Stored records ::
-.-.-

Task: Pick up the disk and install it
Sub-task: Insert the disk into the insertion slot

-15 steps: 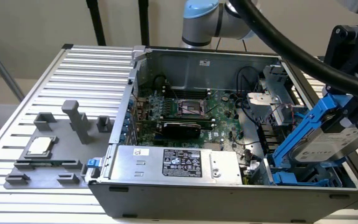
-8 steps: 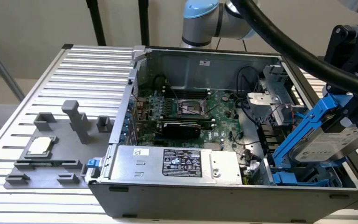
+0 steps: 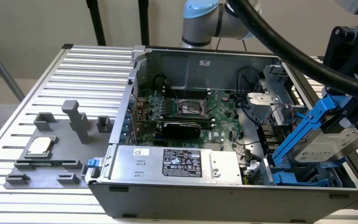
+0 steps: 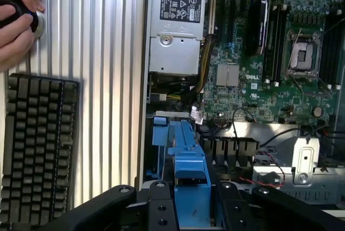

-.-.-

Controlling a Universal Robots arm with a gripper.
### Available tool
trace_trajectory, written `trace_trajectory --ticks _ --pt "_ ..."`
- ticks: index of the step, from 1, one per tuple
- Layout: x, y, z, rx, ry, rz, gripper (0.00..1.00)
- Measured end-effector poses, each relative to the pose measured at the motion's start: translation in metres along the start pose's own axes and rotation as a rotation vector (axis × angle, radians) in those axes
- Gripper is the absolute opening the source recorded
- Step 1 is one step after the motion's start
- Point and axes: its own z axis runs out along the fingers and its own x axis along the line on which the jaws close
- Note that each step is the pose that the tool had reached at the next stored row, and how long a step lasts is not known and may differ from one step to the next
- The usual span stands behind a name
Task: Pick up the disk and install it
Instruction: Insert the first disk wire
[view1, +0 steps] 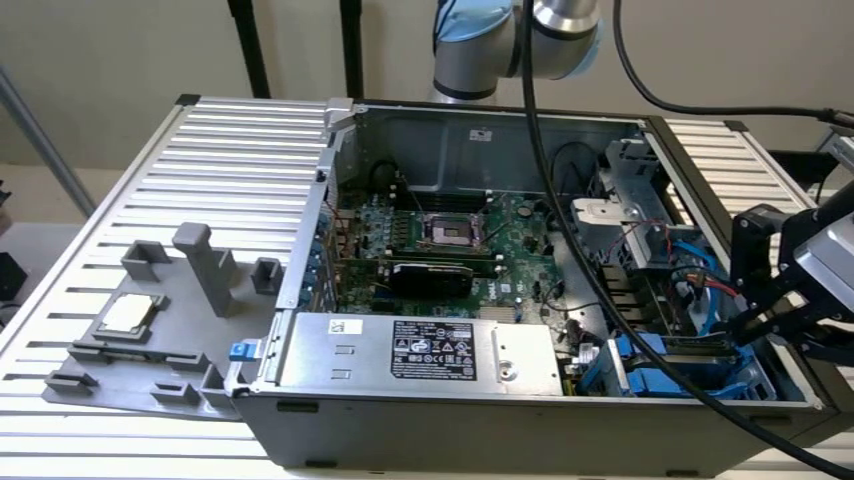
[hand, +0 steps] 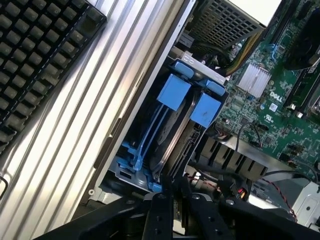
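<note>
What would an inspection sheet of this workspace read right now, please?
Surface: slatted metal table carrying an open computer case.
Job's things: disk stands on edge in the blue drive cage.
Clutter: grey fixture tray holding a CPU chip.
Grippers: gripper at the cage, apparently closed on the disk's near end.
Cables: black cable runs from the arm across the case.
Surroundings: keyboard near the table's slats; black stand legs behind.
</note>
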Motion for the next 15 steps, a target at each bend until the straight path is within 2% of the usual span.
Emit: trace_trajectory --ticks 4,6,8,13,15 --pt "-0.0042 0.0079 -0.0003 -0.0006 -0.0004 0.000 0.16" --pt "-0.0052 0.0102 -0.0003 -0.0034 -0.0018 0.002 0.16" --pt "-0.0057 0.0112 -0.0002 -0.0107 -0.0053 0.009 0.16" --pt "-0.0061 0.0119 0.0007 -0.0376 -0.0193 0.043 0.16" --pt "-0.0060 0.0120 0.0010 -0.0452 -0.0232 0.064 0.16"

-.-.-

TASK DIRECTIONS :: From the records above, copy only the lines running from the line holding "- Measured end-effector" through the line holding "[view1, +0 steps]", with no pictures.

OUTPUT ::
- Measured end-effector poses, each relative to the pose measured at the motion's start: translation in metres along the start pose's own axes and rotation as a rotation vector (axis × angle, radians) in those axes
- Gripper is the absolute opening the source recorded
- Step 1 is one step after the motion's start
- Point and axes: its own z axis runs out along the fingers and its own x axis along the line on which the jaws close
- Note that each step is the pose that the tool had reached at the next stored row, and how long a step lasts is not known and may differ from one step to the next
- The usual span stands behind a name
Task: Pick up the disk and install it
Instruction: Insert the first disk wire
[view1, +0 steps] 

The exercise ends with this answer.